New taxes threaten Sydney housing

Housing dreams at risk

New taxes threaten Sydney housing

News

By Mina Martin

A new report maintains that two new property taxes recently imposed by the NSW government will render major housing developments in Sydney’s west financially unviable.

The “Release the Pressure” report by the Property Council of Australia and Savills indicated that the projected rates of return are too low for banks to fund and for developers to build the desperately needed homes.

Tax impact on housing development

Katie Stevenson (pictured above), Property Council NSW executive director, expressed serious concerns about the new taxes’ impact.

“The NSW government’s ever-increasing tax agenda is crippling our industry’s ability to build new homes,” Stevenson said.

She highlighted the irony of the government declaring a housing crisis while introducing costs that she said make new developments unfeasible.

“Without a change, there’s no question the state will fail to deliver its 377,000 new home goal under the National Housing Accord. In fact, it’s best described as an ‘own goal’,” Stevenson said.

Financial feasibility of developments in question

The modelling within the report found that typical housing developments, including a 250-unit apartment project and a 115-lot greenfield development, would no longer be financially feasible by 2024.

The situation is expected to worsen by 2026 due to planned increases in Sydney Water DSP and HPC charges. These charges, part of 15 separate levies and taxes on new housing, are set to constitute up to a third of the cost of a new home in some areas by 2026.

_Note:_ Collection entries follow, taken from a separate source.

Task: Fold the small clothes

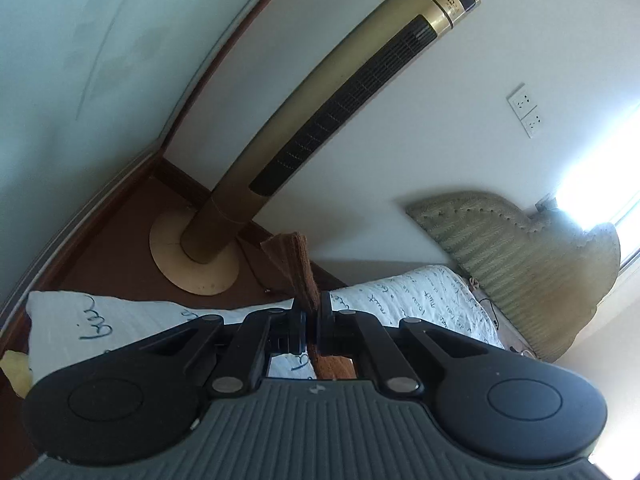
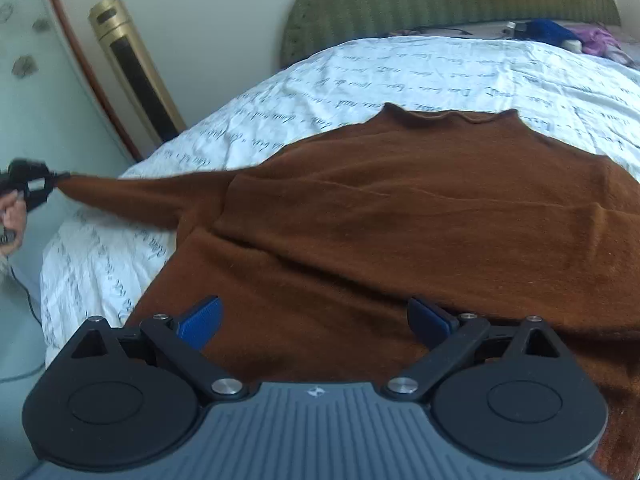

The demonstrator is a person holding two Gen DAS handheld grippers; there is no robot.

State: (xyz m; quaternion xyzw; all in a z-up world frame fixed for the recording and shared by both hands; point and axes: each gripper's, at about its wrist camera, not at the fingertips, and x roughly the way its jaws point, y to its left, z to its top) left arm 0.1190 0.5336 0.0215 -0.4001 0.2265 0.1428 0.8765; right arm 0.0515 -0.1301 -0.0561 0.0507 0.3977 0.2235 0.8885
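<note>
A brown knitted sweater point(image 2: 400, 216) lies spread on the bed, its collar toward the headboard. One sleeve point(image 2: 144, 196) is stretched out to the left past the bed's edge. My left gripper point(image 2: 50, 180) is shut on the sleeve's cuff, held by a person's hand point(image 2: 14, 210). In the left wrist view the cuff point(image 1: 298, 264) sticks up from between the closed jaws of my left gripper point(image 1: 312, 312). My right gripper point(image 2: 316, 320) hangs open over the sweater's lower body, blue pads point(image 2: 200, 322) wide apart with nothing between them.
The bed has a white sheet point(image 2: 400, 68) printed with script and a green padded headboard point(image 2: 440, 4). A gold tower fan point(image 1: 332, 120) stands on the brown floor beside the bed, near a pale wardrobe door point(image 2: 36, 92). Small items point(image 2: 560, 36) lie by the headboard.
</note>
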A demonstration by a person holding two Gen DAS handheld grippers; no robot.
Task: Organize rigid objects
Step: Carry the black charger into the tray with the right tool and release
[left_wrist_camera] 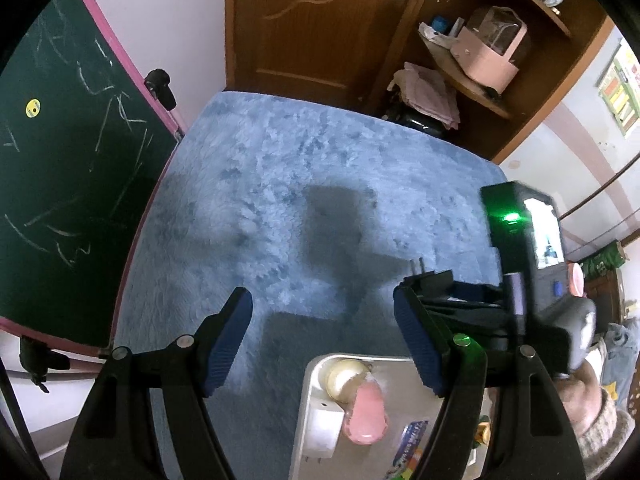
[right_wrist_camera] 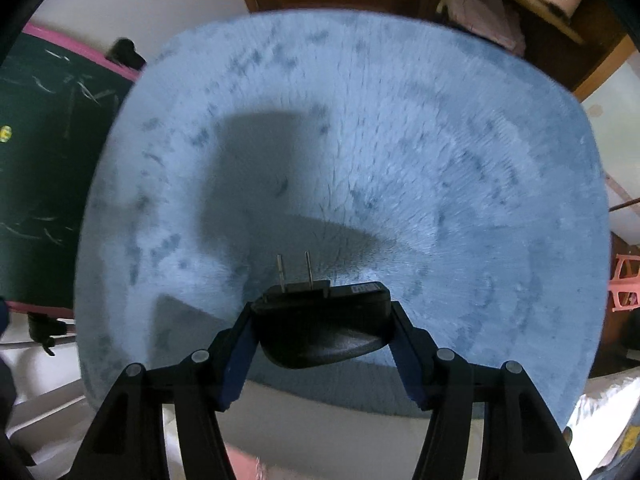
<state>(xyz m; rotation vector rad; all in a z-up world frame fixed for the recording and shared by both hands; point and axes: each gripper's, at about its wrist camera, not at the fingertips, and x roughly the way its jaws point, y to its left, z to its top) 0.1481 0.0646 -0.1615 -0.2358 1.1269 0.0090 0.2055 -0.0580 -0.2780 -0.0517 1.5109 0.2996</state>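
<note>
My right gripper [right_wrist_camera: 322, 328] is shut on a black plug adapter [right_wrist_camera: 320, 320] with two metal prongs pointing forward, held above the blue fluffy rug [right_wrist_camera: 400, 140]. The adapter also shows in the left wrist view [left_wrist_camera: 436, 284], in the right gripper at the right. My left gripper [left_wrist_camera: 324, 340] is open and empty above the rug [left_wrist_camera: 300, 168]. Below it sits a metal tray [left_wrist_camera: 310, 420] holding a pink bottle [left_wrist_camera: 366, 412], a cream round object [left_wrist_camera: 346, 376], a white block [left_wrist_camera: 324, 428] and a colourful packet [left_wrist_camera: 410, 444].
A green chalkboard with a pink frame [left_wrist_camera: 60, 160] stands at the left. A wooden door [left_wrist_camera: 312, 20] and shelves with a pink appliance [left_wrist_camera: 492, 52] and folded cloth [left_wrist_camera: 430, 94] stand behind the rug. A pink plastic object [right_wrist_camera: 624, 284] is at the right.
</note>
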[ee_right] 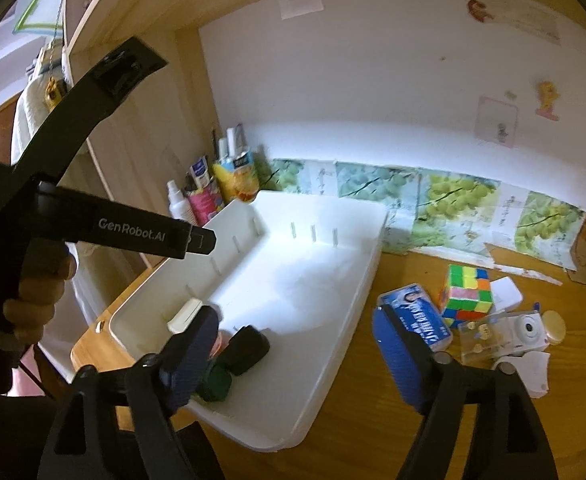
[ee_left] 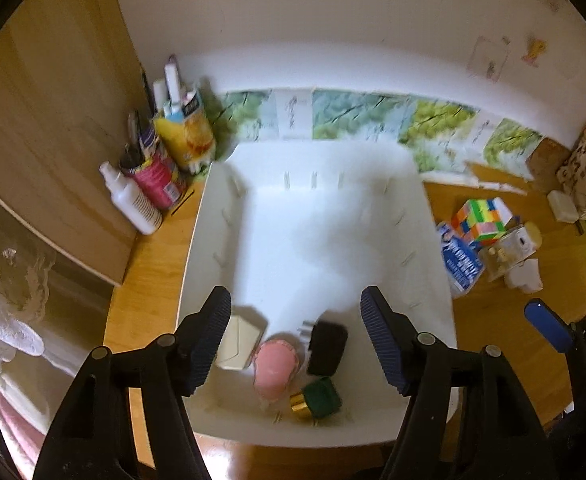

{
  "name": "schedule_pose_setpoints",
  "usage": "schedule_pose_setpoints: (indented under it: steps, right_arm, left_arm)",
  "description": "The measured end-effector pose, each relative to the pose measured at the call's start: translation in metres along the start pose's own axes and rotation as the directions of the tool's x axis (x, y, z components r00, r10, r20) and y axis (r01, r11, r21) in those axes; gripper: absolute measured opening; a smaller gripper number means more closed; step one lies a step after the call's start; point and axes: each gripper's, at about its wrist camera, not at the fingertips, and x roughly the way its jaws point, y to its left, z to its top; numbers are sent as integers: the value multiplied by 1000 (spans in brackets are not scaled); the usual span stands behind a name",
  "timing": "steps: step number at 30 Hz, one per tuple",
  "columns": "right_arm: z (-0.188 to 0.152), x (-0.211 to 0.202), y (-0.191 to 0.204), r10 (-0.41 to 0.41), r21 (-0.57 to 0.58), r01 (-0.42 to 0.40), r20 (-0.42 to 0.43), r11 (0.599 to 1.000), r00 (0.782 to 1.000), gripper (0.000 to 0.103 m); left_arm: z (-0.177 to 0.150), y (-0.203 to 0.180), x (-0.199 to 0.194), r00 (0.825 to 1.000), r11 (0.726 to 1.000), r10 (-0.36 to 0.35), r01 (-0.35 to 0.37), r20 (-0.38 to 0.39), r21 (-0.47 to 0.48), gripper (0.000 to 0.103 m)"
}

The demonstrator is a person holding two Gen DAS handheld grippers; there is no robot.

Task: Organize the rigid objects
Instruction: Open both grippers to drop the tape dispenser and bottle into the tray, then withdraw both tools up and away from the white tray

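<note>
Right gripper point(ee_right: 299, 354) jaws apart, empty, low centre of frame over tray point(ee_right: 357, 280) edge. Left gripper point(ee_left: 295, 340) also apart, empty, above tray's near end w/ black adapter point(ee_left: 327, 347), pink item point(ee_left: 273, 372). Next pick prob cube point(ee_right: 468, 294), right of tray: come straight down, square on flat faces, avoid blue box point(ee_right: 423, 320) touching it.

White spray bottle point(ee_left: 131, 204), yellow carton point(ee_left: 187, 134) in corner; grape-print strip point(ee_right: 445, 196) along wall point(ee_right: 373, 80).
</note>
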Motion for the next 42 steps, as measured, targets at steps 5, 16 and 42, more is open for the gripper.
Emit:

Potential solutions and recommendations

The report suggests immediate action to mitigate these challenges.

“The good news is if the NSW government suspends these two new charges and also introduces faster approvals, the industry could deliver an additional 190,000 new homes in Sydney over the next five years,” Stevenson said.

Furthermore, Savills’ Stephanie Ballango stressed the need for the government to halt increasing costs and reduce approval timeframes to meet housing targets.

“These additional charges could accurately be described as the straws that are breaking the industry’s back,” Ballango said.

Urgent calls for government action

The Property Council-Savills report called for a moratorium on new taxes and charges over the Accord period, a suspension of specific charges, and a six-month reduction in planning approval times for new projects.

“A moratorium on new taxes and charges will give industry more confidence that the goal posts on our ambitious housing agenda won’t shift mid-game,” Stevenson said.